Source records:
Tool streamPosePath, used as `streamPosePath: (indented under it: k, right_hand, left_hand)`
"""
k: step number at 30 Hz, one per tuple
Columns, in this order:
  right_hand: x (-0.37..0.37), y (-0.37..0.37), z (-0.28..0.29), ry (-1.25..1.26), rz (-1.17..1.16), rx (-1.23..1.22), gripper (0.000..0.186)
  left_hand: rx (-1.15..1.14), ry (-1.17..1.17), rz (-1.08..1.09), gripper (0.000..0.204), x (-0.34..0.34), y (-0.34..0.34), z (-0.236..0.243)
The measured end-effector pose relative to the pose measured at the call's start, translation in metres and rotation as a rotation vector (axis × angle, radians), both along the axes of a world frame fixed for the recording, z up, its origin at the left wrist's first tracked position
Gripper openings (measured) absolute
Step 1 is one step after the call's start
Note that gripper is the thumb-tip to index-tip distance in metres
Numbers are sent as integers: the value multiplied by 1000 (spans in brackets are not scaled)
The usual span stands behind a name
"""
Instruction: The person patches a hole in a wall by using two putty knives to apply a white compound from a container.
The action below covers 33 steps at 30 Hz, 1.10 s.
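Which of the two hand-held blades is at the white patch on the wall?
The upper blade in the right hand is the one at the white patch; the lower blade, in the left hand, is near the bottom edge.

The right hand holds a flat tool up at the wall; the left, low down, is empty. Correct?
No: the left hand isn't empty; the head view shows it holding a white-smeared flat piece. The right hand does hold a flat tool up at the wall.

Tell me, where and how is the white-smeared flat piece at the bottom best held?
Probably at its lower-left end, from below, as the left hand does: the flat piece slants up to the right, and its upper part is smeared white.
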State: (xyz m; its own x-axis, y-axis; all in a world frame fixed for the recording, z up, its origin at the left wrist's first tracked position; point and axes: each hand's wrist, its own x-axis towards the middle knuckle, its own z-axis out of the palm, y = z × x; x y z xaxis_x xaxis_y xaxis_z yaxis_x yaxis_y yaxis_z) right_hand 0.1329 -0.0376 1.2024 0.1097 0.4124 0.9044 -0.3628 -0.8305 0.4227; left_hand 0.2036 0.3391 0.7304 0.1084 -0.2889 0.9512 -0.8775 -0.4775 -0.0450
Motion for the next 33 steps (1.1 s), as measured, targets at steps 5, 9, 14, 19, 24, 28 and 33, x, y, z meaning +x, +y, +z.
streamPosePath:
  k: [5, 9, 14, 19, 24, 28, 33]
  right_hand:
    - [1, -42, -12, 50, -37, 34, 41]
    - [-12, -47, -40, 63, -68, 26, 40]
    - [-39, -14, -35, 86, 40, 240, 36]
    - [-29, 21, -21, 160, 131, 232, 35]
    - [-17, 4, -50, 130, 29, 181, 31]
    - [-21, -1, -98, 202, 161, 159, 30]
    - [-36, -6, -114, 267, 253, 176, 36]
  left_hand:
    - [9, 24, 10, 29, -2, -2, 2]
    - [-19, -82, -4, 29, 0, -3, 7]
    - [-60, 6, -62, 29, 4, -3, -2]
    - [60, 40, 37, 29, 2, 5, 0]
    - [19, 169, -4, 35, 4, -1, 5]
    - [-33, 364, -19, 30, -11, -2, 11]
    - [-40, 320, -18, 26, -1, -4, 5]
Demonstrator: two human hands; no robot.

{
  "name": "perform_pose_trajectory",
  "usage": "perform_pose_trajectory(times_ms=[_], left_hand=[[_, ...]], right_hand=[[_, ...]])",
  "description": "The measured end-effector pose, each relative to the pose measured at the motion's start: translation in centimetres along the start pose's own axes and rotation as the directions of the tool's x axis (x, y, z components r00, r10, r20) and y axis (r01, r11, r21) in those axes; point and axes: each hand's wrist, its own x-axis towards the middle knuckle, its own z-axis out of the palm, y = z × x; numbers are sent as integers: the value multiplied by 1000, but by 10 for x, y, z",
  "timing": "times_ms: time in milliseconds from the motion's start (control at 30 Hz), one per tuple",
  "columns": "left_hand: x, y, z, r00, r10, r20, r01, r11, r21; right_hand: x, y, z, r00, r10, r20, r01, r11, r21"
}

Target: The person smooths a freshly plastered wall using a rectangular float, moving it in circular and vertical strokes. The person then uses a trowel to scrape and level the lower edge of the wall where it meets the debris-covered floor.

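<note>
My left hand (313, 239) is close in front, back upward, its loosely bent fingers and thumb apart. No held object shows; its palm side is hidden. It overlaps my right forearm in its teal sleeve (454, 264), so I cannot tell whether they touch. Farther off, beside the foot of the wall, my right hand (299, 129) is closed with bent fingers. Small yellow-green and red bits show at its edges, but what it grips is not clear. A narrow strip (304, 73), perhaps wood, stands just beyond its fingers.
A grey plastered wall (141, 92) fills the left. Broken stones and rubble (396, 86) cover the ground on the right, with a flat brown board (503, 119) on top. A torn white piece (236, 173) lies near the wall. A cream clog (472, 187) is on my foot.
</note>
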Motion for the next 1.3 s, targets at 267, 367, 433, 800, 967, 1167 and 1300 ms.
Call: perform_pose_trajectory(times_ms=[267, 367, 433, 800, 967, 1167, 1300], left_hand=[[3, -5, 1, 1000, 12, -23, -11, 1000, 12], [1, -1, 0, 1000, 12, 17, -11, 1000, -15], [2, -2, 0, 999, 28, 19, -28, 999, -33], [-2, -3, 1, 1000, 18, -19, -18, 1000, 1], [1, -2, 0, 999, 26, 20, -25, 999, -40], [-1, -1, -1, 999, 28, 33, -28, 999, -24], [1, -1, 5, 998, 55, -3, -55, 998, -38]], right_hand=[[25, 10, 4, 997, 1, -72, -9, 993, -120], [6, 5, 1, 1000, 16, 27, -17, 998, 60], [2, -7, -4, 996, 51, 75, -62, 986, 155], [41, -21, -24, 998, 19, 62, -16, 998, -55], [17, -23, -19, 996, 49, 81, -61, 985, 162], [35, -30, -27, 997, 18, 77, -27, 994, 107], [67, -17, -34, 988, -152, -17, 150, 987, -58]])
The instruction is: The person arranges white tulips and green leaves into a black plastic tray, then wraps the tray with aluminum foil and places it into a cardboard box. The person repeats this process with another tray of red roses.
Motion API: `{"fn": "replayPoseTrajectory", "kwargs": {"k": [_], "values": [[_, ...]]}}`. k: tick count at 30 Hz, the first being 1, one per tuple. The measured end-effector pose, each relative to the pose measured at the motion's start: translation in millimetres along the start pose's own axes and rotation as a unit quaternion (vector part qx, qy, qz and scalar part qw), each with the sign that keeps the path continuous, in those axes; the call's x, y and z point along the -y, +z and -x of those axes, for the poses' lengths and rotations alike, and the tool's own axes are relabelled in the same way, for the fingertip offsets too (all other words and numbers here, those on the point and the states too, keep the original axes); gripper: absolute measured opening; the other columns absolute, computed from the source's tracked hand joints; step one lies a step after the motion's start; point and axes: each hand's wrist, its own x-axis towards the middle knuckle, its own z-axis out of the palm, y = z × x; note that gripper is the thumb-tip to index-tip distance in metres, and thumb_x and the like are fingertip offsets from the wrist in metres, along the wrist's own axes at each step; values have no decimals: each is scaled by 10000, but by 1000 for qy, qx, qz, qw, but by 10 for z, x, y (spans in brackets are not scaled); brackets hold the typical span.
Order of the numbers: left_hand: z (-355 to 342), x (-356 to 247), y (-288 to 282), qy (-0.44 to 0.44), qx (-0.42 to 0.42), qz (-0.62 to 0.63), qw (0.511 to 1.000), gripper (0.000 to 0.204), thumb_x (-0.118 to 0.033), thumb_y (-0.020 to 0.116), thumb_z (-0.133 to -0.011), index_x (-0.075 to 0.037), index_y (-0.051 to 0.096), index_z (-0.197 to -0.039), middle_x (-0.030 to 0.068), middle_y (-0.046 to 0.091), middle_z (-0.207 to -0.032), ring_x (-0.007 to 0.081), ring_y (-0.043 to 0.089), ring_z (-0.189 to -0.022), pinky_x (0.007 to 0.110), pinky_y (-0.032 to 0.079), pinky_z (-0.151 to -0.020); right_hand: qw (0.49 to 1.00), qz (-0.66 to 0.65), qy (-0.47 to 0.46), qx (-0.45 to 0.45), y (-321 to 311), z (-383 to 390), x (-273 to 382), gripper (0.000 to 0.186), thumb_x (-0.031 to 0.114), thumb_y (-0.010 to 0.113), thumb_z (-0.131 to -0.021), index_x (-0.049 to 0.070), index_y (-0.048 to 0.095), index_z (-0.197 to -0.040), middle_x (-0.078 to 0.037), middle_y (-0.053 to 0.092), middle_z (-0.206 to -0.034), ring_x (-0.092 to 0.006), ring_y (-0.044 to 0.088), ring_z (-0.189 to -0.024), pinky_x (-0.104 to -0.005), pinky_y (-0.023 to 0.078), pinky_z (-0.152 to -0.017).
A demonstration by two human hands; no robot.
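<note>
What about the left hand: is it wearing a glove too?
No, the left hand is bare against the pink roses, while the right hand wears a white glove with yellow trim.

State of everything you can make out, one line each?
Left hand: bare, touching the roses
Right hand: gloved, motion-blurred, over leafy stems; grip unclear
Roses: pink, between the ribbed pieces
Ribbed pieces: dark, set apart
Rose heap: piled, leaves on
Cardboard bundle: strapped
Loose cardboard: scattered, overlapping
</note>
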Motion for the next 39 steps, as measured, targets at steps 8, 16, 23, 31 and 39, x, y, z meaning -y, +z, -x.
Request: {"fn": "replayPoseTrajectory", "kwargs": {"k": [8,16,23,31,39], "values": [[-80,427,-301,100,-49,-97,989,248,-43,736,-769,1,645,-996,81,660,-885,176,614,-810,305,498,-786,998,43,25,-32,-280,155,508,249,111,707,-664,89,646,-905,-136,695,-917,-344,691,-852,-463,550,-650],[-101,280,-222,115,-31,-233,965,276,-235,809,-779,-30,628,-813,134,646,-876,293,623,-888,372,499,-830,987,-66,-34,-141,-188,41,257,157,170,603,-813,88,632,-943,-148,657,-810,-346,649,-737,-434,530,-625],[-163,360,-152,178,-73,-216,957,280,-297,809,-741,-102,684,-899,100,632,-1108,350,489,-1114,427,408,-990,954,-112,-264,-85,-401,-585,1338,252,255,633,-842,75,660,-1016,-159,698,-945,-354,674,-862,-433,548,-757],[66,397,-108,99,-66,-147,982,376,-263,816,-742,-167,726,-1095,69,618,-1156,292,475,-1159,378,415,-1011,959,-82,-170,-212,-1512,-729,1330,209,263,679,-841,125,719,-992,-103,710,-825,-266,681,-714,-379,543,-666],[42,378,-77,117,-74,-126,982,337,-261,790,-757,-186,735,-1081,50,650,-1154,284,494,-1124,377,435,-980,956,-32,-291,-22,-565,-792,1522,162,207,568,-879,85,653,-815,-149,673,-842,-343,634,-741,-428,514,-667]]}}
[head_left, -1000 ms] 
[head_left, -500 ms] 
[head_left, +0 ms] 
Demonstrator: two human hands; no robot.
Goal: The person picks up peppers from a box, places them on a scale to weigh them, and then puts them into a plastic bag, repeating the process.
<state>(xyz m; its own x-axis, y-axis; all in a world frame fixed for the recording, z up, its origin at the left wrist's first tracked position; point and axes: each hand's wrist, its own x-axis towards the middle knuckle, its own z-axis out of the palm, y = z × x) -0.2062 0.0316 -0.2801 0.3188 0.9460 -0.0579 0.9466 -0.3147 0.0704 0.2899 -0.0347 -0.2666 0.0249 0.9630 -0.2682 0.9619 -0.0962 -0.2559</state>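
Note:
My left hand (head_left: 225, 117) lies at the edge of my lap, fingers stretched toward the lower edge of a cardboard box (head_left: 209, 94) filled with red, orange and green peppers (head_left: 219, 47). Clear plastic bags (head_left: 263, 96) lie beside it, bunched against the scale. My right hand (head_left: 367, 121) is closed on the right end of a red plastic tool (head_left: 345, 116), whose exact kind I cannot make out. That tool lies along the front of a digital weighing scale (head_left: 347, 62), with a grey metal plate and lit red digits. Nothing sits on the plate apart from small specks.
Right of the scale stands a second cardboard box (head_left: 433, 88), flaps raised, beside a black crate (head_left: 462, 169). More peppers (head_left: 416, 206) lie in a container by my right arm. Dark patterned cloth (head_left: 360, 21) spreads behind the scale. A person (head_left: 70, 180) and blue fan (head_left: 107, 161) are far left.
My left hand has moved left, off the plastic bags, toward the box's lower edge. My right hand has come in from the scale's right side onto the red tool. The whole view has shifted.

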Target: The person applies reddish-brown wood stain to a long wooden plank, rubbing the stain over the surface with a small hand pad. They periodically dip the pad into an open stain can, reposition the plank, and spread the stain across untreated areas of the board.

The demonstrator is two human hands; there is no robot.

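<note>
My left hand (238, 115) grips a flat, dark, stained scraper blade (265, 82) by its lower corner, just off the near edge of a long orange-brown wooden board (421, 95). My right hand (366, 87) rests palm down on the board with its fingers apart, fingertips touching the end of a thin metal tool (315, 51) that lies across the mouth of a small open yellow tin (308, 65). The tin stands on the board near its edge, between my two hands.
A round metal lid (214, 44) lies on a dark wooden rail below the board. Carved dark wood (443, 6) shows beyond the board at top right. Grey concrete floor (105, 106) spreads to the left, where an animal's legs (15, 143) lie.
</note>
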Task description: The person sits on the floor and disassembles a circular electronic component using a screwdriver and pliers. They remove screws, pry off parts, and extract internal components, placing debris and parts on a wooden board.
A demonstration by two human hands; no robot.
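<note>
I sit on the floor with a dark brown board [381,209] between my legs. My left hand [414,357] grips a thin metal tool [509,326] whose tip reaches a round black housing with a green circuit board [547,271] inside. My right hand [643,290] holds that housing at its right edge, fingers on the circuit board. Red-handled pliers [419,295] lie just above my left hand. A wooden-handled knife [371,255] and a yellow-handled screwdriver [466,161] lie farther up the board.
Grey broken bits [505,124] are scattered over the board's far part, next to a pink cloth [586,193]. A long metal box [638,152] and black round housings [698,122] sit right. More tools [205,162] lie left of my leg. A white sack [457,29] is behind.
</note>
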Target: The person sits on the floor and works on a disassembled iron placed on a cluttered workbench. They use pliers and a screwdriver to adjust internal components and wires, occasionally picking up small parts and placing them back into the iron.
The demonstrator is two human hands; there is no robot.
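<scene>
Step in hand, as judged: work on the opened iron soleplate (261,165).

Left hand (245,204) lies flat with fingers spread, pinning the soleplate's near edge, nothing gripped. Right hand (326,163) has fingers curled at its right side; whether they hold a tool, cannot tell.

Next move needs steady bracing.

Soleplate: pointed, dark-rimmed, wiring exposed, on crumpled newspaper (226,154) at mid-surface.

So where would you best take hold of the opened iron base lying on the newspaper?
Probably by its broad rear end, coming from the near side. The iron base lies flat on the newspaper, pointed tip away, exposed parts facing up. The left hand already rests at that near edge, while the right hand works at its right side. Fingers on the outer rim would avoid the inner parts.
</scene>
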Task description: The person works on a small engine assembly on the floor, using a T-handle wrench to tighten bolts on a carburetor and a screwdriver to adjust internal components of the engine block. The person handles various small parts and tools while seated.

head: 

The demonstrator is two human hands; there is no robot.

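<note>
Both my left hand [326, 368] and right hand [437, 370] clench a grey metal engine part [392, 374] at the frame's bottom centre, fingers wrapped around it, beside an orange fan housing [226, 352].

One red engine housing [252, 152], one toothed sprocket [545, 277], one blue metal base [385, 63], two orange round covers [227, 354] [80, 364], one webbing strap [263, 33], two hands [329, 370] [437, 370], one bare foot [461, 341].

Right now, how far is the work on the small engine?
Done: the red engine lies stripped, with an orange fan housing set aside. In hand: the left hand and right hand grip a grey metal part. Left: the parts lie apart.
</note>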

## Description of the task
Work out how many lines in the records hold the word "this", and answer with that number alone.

## Solved exercise
2